WHAT IS BEING ASKED.
Once you find the line with "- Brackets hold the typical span" in the entries below, return exactly every line from it through the line with "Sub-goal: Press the".
====
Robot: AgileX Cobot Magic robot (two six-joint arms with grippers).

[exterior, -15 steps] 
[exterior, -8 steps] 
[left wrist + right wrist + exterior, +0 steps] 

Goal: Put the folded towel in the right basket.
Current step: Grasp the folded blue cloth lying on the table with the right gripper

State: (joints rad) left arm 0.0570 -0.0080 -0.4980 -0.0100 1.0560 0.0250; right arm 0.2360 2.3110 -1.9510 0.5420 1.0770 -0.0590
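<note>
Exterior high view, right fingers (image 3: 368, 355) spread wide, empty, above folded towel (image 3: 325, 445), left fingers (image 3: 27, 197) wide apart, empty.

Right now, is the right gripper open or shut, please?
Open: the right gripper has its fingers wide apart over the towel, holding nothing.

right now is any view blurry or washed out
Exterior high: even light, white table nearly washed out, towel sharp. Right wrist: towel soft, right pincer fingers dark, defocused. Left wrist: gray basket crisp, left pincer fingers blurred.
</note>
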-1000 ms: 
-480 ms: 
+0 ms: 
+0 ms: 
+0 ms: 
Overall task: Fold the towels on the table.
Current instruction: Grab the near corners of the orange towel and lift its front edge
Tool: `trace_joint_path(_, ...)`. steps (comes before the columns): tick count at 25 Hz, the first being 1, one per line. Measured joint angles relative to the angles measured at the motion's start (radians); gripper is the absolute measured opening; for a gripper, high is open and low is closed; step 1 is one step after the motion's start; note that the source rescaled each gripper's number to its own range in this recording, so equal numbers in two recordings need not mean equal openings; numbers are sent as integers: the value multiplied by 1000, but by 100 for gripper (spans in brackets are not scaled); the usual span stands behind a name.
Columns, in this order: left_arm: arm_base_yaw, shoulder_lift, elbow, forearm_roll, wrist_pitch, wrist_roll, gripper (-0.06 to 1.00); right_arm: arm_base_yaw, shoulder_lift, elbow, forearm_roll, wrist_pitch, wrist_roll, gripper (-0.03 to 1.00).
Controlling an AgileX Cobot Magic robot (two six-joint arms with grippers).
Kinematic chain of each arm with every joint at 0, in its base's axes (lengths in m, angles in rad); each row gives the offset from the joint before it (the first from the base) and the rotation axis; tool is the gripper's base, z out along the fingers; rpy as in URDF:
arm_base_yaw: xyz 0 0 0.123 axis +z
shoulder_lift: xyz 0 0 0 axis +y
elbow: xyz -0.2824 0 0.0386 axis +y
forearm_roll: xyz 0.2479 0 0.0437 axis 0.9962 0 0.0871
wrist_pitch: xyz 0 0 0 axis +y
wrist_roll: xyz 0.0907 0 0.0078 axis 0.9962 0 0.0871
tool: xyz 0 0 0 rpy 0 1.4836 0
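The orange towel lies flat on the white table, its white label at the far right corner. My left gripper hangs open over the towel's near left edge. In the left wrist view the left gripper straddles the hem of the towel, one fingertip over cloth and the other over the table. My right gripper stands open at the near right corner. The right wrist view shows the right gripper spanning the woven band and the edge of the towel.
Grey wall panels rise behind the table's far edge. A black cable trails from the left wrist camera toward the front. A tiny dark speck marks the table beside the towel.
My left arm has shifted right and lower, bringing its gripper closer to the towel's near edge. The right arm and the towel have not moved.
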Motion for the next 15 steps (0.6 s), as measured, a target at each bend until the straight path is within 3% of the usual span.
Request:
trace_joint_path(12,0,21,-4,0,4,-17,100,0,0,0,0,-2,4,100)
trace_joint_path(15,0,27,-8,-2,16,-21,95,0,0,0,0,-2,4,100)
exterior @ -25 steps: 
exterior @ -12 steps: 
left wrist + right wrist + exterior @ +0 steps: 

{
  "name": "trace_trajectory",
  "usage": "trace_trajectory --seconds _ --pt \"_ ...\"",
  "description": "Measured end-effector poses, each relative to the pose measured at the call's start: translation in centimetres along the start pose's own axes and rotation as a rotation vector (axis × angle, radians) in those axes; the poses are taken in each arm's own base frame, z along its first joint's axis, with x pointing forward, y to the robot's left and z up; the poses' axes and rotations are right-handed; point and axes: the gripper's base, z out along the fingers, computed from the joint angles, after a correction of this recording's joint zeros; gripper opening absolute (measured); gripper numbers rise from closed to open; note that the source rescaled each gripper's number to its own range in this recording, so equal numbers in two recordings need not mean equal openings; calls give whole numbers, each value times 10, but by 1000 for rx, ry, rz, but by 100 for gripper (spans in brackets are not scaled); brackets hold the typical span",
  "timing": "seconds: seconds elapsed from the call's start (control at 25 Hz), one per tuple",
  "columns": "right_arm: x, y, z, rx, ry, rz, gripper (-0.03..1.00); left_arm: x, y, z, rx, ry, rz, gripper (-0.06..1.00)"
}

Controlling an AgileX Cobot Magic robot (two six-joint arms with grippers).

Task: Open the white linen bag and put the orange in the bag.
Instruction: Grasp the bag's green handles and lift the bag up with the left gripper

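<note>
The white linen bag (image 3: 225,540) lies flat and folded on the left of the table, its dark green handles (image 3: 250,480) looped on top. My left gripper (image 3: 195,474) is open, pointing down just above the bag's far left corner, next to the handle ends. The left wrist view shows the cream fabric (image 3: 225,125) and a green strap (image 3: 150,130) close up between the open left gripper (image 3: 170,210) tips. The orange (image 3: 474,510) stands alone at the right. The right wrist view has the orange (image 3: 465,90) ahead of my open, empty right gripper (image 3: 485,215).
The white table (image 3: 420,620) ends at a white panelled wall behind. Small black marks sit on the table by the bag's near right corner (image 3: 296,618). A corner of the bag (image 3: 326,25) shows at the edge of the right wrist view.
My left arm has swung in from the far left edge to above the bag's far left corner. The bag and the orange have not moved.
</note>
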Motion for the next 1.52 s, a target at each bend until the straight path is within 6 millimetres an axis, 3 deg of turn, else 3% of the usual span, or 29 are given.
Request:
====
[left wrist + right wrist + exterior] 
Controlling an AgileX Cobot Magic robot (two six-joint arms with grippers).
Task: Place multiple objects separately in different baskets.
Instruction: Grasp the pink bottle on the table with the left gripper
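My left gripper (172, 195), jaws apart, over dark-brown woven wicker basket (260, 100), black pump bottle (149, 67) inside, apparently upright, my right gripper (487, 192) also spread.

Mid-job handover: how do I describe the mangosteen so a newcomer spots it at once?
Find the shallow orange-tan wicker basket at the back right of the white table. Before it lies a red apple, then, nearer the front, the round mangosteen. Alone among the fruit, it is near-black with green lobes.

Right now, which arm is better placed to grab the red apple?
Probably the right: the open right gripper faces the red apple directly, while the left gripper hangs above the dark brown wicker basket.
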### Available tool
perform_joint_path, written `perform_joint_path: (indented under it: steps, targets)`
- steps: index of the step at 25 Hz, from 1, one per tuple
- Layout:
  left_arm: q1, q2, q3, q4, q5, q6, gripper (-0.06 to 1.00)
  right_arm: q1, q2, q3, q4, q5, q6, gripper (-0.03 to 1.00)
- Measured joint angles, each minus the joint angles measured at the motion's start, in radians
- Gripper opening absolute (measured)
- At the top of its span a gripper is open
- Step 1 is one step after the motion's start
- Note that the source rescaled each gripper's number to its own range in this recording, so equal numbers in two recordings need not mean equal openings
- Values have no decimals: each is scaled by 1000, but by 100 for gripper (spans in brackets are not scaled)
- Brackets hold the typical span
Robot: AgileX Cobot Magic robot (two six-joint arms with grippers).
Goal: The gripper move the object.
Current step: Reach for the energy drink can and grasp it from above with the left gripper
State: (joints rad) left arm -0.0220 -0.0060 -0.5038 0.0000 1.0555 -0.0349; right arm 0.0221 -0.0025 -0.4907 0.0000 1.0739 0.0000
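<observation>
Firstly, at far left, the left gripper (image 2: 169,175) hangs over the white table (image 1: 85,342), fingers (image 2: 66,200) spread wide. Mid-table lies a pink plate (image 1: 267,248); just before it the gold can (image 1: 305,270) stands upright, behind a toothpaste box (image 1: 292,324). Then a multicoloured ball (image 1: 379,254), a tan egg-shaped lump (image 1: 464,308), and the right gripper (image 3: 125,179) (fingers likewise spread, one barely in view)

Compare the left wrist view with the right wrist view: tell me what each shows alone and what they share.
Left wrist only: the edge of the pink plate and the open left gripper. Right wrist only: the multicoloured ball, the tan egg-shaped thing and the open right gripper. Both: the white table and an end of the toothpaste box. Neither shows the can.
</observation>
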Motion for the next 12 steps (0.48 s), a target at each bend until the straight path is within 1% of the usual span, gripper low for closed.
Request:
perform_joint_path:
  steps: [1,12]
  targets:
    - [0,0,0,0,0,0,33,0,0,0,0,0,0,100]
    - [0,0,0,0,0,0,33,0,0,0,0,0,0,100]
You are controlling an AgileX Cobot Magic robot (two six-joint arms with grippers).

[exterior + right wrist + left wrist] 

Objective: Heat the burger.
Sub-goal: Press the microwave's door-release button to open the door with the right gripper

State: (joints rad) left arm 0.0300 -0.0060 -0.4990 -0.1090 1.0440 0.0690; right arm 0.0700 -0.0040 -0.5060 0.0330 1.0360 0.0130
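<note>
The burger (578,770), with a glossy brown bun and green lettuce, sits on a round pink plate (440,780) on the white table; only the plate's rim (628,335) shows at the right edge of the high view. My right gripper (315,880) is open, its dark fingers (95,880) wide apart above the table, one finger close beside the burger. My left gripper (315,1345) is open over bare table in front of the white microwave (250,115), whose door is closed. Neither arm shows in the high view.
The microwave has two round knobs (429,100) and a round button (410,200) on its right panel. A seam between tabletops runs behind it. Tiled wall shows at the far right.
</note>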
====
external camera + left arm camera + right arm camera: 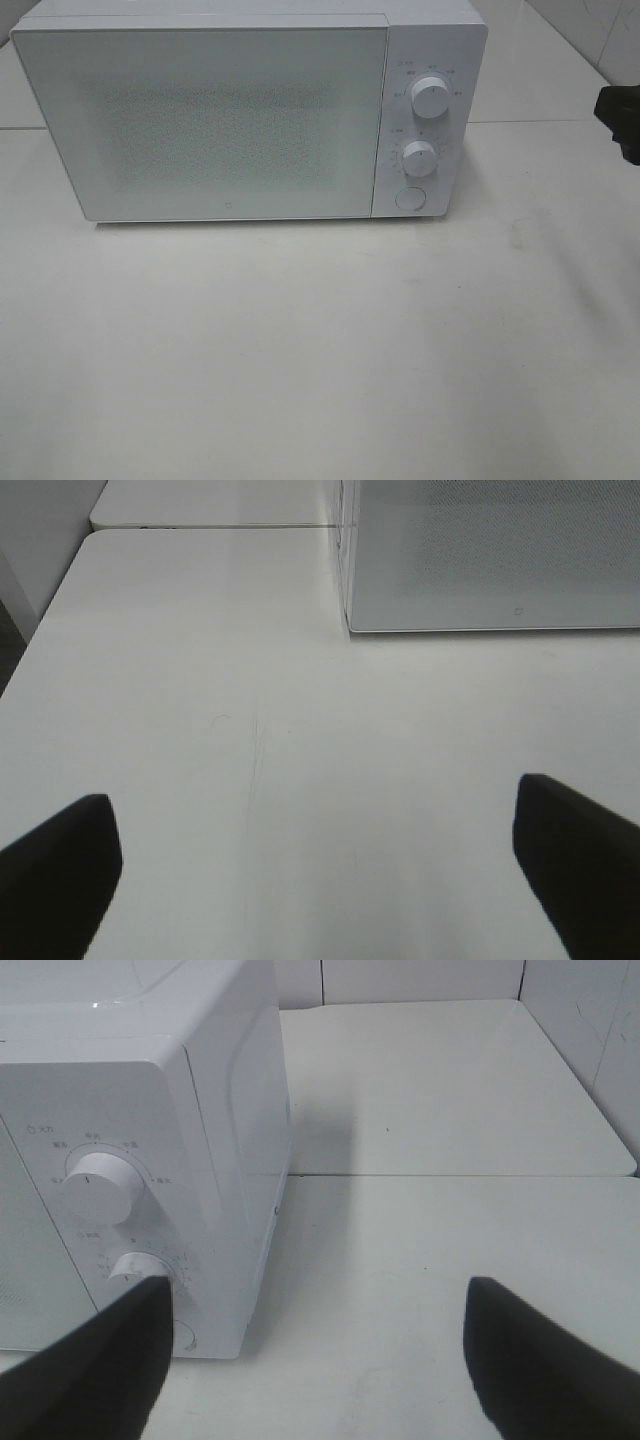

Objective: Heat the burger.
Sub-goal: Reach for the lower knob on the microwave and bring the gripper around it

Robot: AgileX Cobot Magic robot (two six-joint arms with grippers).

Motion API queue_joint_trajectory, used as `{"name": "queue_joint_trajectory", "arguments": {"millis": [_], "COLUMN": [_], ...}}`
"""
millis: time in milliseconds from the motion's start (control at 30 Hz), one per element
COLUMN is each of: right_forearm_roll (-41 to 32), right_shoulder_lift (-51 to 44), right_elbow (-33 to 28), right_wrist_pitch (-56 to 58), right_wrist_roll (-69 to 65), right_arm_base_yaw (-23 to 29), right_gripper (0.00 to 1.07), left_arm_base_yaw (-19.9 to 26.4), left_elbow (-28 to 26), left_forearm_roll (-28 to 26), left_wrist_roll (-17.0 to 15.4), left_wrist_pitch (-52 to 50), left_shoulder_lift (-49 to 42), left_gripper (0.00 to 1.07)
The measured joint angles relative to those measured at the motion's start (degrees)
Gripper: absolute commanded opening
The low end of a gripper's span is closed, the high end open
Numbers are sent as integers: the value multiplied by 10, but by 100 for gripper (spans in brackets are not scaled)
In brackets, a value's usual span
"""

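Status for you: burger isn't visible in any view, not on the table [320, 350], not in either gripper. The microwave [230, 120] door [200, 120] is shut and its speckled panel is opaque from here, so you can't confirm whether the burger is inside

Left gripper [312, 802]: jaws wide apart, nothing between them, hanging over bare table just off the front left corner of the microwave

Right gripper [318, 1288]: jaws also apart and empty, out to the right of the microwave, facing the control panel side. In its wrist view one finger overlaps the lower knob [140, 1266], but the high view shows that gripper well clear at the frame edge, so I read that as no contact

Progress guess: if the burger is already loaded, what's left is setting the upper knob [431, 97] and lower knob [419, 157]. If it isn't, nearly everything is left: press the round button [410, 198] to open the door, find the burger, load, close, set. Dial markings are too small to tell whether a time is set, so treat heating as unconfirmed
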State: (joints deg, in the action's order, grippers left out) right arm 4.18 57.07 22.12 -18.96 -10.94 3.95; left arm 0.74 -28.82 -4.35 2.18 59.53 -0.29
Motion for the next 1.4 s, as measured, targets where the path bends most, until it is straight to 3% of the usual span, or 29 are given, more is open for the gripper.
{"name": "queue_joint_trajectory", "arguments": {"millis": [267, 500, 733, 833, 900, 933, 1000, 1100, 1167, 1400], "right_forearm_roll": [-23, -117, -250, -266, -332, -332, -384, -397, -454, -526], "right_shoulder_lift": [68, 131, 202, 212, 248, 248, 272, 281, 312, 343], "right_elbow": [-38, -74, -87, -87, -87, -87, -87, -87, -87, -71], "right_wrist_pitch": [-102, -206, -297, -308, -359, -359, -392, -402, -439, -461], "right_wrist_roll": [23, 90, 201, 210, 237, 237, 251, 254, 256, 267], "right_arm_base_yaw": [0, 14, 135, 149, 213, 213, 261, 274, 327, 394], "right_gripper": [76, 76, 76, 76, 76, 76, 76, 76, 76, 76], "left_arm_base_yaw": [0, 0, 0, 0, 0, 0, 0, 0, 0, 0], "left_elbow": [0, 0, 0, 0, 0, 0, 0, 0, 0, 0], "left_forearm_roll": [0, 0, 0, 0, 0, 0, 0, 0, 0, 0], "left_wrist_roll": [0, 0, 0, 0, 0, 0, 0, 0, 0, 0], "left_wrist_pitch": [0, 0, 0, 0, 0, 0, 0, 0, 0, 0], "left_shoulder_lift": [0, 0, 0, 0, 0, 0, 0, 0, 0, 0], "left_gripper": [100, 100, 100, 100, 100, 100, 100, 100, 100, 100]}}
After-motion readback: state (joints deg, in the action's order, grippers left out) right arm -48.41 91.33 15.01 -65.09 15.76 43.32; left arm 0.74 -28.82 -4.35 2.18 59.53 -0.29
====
TASK RESPONSE.
- Brackets hold the typical span
Robot: AgileX Cobot Magic robot (two six-joint arms with grippers).
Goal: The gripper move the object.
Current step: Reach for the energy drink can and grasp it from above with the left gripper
State: (joints rad) left arm -0.0220 -0.0060 -0.5038 0.0000 1.0555 -0.0349; right arm 0.0221 -0.0025 -0.4907 0.0000 1.0739 0.0000
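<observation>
Firstly, at far left, the left gripper (image 2: 169,175) hangs over the white table (image 1: 85,342), fingers (image 2: 66,200) spread wide. Mid-table lies a pink plate (image 1: 267,248); just before it the gold can (image 1: 305,270) stands upright, behind a toothpaste box (image 1: 292,324). Then a multicoloured ball (image 1: 379,254), a tan egg-shaped lump (image 1: 464,308), and the right gripper (image 3: 125,179) (fingers likewise spread, one barely in view)

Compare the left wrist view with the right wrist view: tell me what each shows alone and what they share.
Left wrist only: the edge of the pink plate and the open left gripper. Right wrist only: the multicoloured ball, the tan egg-shaped thing and the open right gripper. Both: the white table and an end of the toothpaste box. Neither shows the can.
</observation>
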Motion for the next 12 steps (0.48 s), a target at each bend until the straight path is within 1% of the usual span, gripper low for closed.
Request:
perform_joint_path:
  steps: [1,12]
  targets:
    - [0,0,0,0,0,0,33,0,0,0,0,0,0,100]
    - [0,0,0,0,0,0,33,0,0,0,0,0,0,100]
You are controlling an AgileX Cobot Magic robot (two six-joint arms with grippers).

[exterior + right wrist + left wrist] 

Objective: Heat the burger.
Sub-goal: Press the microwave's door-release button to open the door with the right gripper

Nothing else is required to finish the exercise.